14.      The SEP data can be linked to the proGres database to cross-check between the data and
explore the correlation of VRX variables with SEP indicators. The SEP survey can record the proGres ID
for the data to be linked to the proGres database and enable cross-checks and comparisons between the
datasets.17 This allows verifying the accuracy and plausibility of the data in the analysis. In addition, the
correlation between variables in the proGres database and the more detailed SEP indicators can be
explored. This helps to better understand the implications of the proGres variables, which are available
for a large number of refugee populations worldwide.
15.     The importance of the proGres registration to the refugees reduces non-response in the SEP.
Both the basic and the extended SEP have a household non-response rate of about 2 percent, largely due
to households without adults being ineligible for the SEP questionnaires.
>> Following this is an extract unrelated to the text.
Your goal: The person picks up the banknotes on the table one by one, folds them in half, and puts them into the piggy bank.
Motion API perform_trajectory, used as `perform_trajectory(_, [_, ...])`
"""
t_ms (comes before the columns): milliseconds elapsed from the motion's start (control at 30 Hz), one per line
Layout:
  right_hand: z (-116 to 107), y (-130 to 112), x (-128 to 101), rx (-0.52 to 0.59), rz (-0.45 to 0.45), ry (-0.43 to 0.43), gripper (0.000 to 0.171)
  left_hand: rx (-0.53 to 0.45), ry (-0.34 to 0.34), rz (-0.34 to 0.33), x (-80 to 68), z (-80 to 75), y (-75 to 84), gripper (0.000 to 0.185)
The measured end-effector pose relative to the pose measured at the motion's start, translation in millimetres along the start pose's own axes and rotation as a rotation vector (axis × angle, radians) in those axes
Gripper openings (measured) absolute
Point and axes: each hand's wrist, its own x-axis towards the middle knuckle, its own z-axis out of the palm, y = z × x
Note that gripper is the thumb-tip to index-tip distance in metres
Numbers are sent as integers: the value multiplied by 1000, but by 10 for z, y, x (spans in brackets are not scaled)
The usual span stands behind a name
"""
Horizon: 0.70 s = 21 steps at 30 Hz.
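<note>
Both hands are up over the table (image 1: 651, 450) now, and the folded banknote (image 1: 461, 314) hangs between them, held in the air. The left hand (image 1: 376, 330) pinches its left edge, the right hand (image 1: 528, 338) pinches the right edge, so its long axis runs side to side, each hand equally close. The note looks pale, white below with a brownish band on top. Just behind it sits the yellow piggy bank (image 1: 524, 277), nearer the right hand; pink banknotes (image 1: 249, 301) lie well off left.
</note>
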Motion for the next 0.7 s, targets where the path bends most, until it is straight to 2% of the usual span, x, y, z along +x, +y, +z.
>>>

The low non-response rate can
be explained by the combination of the SEP questionnaires with the VRX, given the importance of the
proGres registration for the refugees to receive support. However, this might have also impacted truthful
reporting to attempt maximizing support.

     3. Questionnaire design

16.     The SEP questionnaire is designed to produce data comparable with the national household
survey. The questionnaire modules for the SEP are largely taken verbatim from the KIHBS 2015/16 survey.
As also the household definitions are aligned, indicators on demographics, education, labor, household

15In practice, implicit stratification entails making a list of families ordered by their neighborhoods and randomizing the order within
neighborhoods. If then e.g. one fifth of the households needs to be sampled, one can just select every fifth household in the list.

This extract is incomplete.